Joint Motion for Attorney's Fees and Costs

{¶ 68} As a final matter, we shall address Hren Holderman's joint motion for attorney's fees and costs pursuant to App.R. 23. This rule provides: "If a court of appeals shall determine that an appeal is frivolous, it may require the appellant to pay reasonable expenses of the appellee including attorney fees and costs." A frivolous appeal is an appeal that presents no reasonable question for review. Cusick v. North Coast FamilyFound. (July 2, 1998), Cuyahoga App. No. 73458, citing DanisMontco Landfill Co. v. Jefferson Twp. Zoning Comm. (1993),85 Ohio App.3d 494. The decision of whether to award attorney fees for frivolous conduct rests within the sound discretion of this court. Cominsky v. Malner, Lake App. No. 2002-L-103,2004-Ohio-2202.

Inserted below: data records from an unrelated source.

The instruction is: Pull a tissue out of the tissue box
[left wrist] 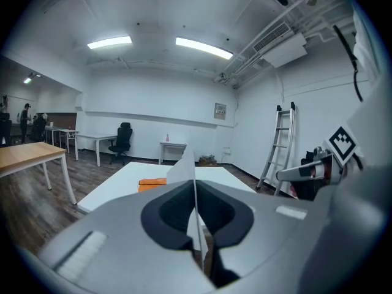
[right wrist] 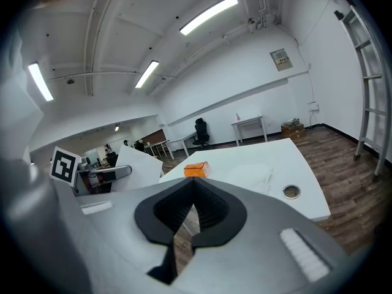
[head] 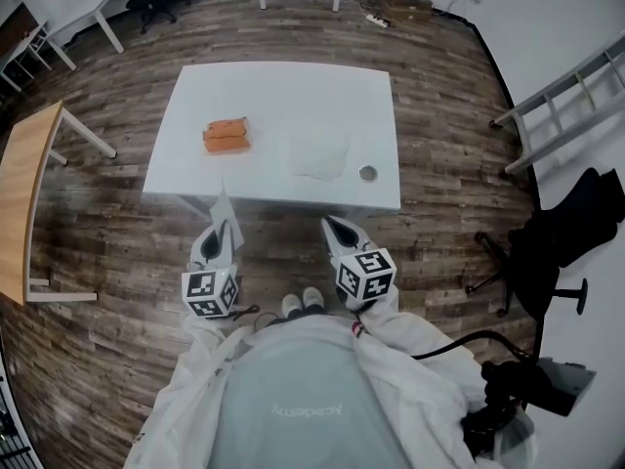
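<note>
Fluorescent ceiling strips [left wrist: 202, 46] light the room brightly and evenly. They sit at upper centre in the left gripper view and run diagonally across the top of the right gripper view, blown out to pure white. White walls and the white table [head: 273, 96] bounce the light, so shadows stay faint on the wood floor [head: 439, 135]. All three views bow strongly toward the edges and darken to black at the corners. Close to the lens, the left gripper [left wrist: 195, 185] and right gripper [right wrist: 193, 182] look soft and grey; the tissue [left wrist: 180, 170] shows bright white.

Word "Academy", upside down, on grey shirt [head: 303, 391]
</note>
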`<action>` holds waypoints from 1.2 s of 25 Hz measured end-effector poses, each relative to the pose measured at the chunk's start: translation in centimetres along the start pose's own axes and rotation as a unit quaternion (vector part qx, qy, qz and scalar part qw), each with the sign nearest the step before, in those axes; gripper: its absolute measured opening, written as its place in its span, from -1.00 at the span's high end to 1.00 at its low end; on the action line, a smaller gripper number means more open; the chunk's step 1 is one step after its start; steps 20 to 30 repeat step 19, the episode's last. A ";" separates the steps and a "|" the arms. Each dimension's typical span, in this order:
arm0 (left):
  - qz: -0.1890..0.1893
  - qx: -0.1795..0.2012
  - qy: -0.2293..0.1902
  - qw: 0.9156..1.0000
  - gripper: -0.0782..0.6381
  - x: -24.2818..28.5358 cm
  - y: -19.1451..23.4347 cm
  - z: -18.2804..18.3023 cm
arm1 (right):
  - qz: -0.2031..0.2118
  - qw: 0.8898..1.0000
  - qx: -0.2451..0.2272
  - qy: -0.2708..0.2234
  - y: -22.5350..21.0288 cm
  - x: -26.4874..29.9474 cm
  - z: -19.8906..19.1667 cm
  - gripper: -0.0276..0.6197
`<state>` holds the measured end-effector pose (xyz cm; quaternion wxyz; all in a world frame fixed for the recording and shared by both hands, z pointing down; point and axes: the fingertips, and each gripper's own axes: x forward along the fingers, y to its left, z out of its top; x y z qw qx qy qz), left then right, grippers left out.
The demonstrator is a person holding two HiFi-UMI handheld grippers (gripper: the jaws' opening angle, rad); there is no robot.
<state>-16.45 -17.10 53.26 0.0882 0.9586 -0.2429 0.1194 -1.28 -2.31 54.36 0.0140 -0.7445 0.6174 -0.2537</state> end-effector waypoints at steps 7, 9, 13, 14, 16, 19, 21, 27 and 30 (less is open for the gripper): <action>-0.008 0.002 0.002 1.000 0.78 0.0 -0.2 0.0 | -0.003 1.000 0.005 0.000 0.2 0.2 -0.1 0.91; -0.007 0.002 0.003 1.000 0.78 0.0 -0.1 0.0 | -0.003 1.000 0.008 0.000 0.3 0.3 -0.1 0.92; -0.008 0.002 0.004 1.000 0.78 -0.1 0.0 -0.1 | -0.004 1.000 0.010 0.002 0.2 0.3 -0.4 0.91; -0.007 0.002 0.005 1.000 0.78 -0.2 0.0 -0.2 | -0.004 1.000 0.010 0.003 0.2 0.2 -0.4 0.92; -0.007 0.001 0.006 1.000 0.78 -0.3 0.0 -0.3 | -0.004 1.000 0.010 0.004 0.3 0.2 -0.5 0.91; -0.007 0.001 0.007 1.000 0.78 -0.4 0.1 -0.3 | -0.004 1.000 0.009 0.004 0.4 0.3 -0.5 0.92; -0.007 0.001 0.007 1.000 0.78 -0.4 0.1 -0.3 | -0.004 1.000 0.009 0.004 0.4 0.3 -0.5 0.92; -0.007 0.001 0.007 1.000 0.78 -0.4 0.1 -0.3 | -0.004 1.000 0.009 0.004 0.4 0.3 -0.5 0.92; -0.007 0.001 0.007 1.000 0.78 -0.4 0.1 -0.3 | -0.004 1.000 0.009 0.004 0.4 0.3 -0.5 0.92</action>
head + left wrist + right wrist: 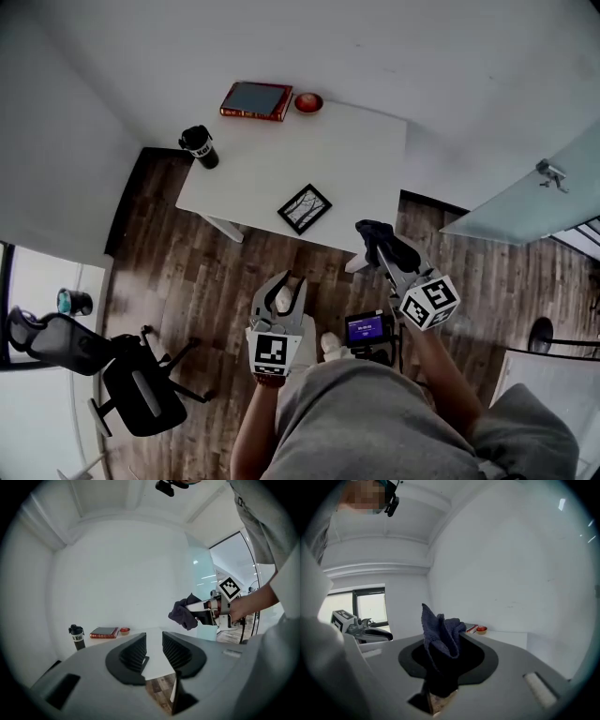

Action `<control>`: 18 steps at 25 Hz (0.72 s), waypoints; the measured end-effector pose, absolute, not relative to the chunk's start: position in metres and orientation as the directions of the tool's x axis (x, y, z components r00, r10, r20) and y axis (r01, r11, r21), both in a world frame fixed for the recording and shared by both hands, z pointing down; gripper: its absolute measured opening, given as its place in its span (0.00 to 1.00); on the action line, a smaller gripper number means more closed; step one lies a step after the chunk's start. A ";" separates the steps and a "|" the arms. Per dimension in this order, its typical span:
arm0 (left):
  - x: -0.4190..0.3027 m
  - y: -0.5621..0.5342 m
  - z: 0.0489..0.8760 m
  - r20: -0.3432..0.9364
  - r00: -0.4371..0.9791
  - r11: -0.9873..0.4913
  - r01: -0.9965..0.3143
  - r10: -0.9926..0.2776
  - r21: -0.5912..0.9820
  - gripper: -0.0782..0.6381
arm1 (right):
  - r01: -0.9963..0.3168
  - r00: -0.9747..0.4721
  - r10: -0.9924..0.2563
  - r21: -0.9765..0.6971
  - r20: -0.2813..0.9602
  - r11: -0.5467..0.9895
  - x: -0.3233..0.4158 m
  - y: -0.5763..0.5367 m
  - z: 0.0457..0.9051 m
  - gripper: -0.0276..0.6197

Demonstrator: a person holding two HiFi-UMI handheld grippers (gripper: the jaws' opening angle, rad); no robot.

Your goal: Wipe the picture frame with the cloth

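Left gripper (pixel 154 654) is held out in front of the person, its jaws a little apart with nothing between them; through the gap show only the bench edge and the floor below. Beside it, the right gripper (pixel 380 246) is clamped on the cloth (pixel 439 632), a dark blue-grey cloth bunched up so that a loose fold stands above the closed jaws. Both grippers hang in the air short of the bench (pixel 356 150), over the wooden floor (pixel 187 272), and neither touches the bench or anything on it. A small device with a lit screen (pixel 366 328) sits low between the two arms. Off to the person's left, a black office chair (pixel 131 380) stands on the floor.

Ahead, the white bench carries the picture frame (pixel 305 208). It is a dark-rimmed frame lying flat and turned cornerwise, near the bench's front edge and well clear of both grippers. The cloth hovers to the right of the frame, near the bench's front right corner.

Farther back, a dark bottle (pixel 200 147) stands upright at the bench's left corner. At the far edge, by the wall, a red-covered book (pixel 255 100) lies flat with a small red bowl (pixel 308 102) just beside it on the right. A glass door (pixel 534 197) stands to the right of the bench.
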State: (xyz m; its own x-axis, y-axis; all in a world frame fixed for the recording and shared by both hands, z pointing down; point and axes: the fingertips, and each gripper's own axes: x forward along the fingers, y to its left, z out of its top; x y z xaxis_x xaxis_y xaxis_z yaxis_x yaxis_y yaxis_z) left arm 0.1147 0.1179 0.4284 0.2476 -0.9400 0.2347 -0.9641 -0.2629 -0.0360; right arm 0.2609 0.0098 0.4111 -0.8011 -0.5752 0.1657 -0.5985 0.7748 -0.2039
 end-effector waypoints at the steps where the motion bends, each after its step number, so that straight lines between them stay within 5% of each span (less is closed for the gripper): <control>1: 0.108 0.106 0.429 0.233 0.268 -0.283 -0.958 -0.935 -0.033 0.27 | -0.614 -0.789 -0.589 -0.197 0.174 0.764 0.255 0.001 0.411 0.22; 18: 0.009 -0.011 0.524 0.355 0.498 -0.530 -0.848 -0.791 0.006 0.44 | -0.721 -0.673 -0.667 -0.083 0.319 0.688 0.142 -0.114 0.435 0.22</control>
State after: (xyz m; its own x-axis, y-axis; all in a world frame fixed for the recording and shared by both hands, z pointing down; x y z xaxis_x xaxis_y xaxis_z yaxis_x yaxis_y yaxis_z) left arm 0.0090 -0.0113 0.5241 0.4978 -0.7914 0.3549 -0.8477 -0.5304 0.0062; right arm 0.1421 -0.1142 0.4353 -0.6732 -0.6673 0.3185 -0.7210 0.6880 -0.0826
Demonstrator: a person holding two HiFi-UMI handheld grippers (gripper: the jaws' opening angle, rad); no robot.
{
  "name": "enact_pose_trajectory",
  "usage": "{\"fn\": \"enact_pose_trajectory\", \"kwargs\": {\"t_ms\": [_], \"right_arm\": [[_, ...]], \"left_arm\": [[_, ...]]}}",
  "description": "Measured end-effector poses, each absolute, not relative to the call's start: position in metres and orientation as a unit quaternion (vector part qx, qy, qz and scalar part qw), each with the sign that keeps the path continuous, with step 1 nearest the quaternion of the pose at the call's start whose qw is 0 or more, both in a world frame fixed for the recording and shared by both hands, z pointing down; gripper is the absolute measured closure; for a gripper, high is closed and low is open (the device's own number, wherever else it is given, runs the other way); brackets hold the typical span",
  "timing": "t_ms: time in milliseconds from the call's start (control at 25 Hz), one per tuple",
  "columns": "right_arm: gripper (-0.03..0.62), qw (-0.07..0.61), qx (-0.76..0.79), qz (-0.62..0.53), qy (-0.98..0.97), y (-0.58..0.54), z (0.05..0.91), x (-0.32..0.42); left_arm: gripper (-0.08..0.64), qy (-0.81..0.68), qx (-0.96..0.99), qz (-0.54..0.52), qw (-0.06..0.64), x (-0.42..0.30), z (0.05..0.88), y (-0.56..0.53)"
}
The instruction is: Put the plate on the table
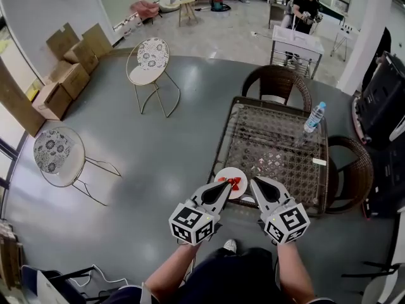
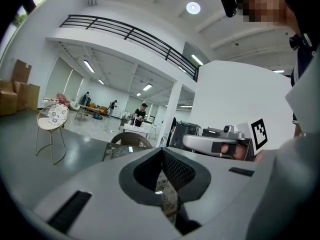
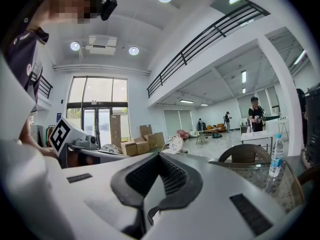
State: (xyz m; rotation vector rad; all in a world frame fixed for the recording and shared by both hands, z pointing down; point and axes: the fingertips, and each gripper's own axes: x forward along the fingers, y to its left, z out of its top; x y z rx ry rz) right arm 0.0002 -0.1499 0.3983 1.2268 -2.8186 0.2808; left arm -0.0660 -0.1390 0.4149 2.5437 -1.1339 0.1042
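Left gripper (image 1: 226, 183) and right gripper (image 1: 254, 182): jaws together, empty

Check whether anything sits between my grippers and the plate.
Nothing visible does. The plate lies at the table's near edge. The left gripper and right gripper, both shut and empty, have their tips right by it in the head view. The bottle stands far off at the back right.
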Motion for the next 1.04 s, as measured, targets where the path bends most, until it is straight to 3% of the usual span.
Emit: {"fn": "enact_pose_trajectory", "kwargs": {"t_ms": [1040], "right_arm": [[0.588, 0.022, 0.401, 0.084, -0.912, -0.145, 0.387, 0.018]], "left_arm": [[0.552, -0.386, 0.904, 0.023, 0.184, -0.049, 0.402, -0.137]]}}
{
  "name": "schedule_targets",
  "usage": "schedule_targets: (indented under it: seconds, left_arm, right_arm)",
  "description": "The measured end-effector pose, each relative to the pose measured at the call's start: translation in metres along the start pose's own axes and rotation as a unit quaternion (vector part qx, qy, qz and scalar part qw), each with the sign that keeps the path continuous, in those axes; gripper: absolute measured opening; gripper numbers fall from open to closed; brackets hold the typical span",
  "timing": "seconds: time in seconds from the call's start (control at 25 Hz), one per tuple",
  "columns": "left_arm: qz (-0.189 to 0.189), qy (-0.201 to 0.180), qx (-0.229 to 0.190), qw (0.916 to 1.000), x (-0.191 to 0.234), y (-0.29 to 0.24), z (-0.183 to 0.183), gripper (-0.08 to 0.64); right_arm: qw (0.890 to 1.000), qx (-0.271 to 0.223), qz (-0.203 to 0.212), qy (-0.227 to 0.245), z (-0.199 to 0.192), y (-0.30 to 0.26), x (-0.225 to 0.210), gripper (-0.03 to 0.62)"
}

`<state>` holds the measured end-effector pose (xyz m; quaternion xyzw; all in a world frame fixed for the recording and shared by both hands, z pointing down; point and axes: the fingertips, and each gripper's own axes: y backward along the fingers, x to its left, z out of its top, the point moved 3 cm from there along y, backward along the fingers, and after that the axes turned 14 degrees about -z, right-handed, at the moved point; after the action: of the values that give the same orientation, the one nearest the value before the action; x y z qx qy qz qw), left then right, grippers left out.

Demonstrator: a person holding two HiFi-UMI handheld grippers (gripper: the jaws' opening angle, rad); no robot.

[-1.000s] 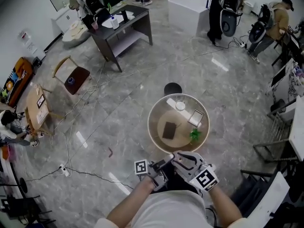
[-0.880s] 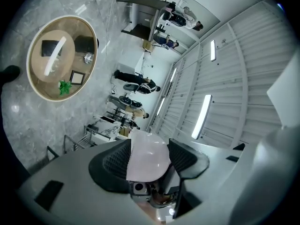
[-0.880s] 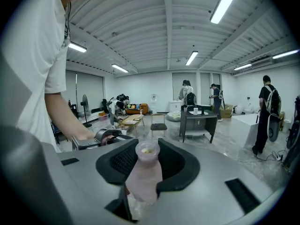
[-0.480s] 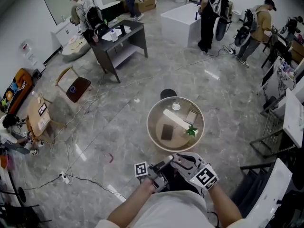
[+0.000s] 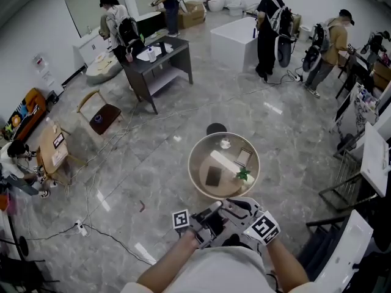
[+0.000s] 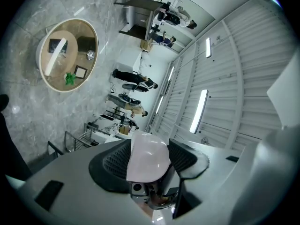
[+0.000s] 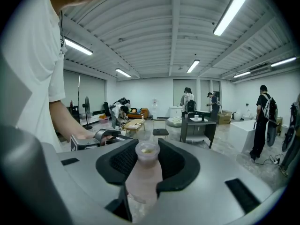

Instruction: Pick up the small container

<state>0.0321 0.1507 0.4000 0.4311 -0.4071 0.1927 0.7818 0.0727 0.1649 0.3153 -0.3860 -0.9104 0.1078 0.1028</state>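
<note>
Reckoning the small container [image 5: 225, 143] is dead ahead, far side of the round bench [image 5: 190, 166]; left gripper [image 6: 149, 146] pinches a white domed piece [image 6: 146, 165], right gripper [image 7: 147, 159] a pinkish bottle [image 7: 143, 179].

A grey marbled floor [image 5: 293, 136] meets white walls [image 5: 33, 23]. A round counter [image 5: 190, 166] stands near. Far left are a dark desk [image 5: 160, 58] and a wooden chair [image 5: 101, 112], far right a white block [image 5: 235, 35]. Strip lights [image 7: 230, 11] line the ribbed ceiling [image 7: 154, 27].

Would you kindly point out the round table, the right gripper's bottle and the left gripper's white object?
round table [image 5: 191, 166], head view, left rim.
bottle [image 7: 143, 175], right gripper view, its body.
white object [image 6: 149, 156], left gripper view, its domed face.
</note>
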Motion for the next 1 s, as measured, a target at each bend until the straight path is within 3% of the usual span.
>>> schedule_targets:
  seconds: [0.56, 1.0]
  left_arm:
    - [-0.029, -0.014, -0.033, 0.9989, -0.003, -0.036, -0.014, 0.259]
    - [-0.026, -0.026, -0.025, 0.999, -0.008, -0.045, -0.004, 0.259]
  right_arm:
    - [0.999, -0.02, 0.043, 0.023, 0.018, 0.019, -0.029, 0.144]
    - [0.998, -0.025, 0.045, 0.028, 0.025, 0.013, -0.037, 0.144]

{¶ 69} Although we are affirming the decision of the trial court that found the claims against Hren and Holderman to be frivolous, we find reasonable questions were presented for review and decline to impose fees as a sanction with respect to this appeal. In exercising this discretion, we believe an appellate court should exercise caution in awarding sanctions against a party who takes an appeal. While we recognize the interest in deterring frivolous lawsuits, we are also mindful of the adversarial process and its allowance for good faith appeals.

{¶ 70} We are aware of the need for lawyers to feel free to advocate on behalf of their clients, and we do not wish to diminish that need by this opinion. Nevertheless, there is a readily ascertainable line between the reasonable, zealous litigation of legitimate issues and the needless expenditure of resources on futile claims, as well as the expense of subjecting opposing parties to such claims.

CONCLUSION

{¶ 71} We affirm this case in all respects.

{¶ 72} The joint motion for an order granting attorney fees and costs pursuant to App.R. 23 is denied.

Affirmed.

It is ordered that appellees recover of appellants costs herein taxed.

The court finds there were reasonable grounds for this appeal.

It is ordered that a special mandate issue out of this court directing the Cuyahoga County Common Pleas Court to carry this judgment into execution.

A certified copy of this entry shall constitute the mandate pursuant to Rule 27 of the Rules of Appellate Procedure.

Rocco, J., and McMonagle, J., Concur.

1 The parties agree that the claim for breach of fiduciary duty is governed by a four-year statute of limitations. See R.C.2305.09. A cause of action for breach of fiduciary duty arises when the act or commission constituting the breach of fiduciary duty occurred. Helman v. EPL Prolong, Inc.,139 Ohio App.3d 231, 249, 2000-Ohio-2593. The discovery rule does not toll the statute of limitations for a breach of fiduciary duty claim. Id. The applicable statute of limitations in a claim for civil conspiracy is based on the underlying cause of action, which in this case is the four-year statute for breach of fiduciary duty (R.C. 2305.09(D)) or the one-year statute for professional negligence (R.C. 2305.11(A)).

2 We note a disparity in the amounts awarded to the attorneys for Hren and Holderman; however, as indicated above, the Climaco appellants and Saro failed to challenge the amounts. Also, the record reflects the award was consistent with the affidavits of counsel, which reveal Hren's attorney performed more work than Holderman's attorney. Thus, we can find no error in the award despite the differing amounts.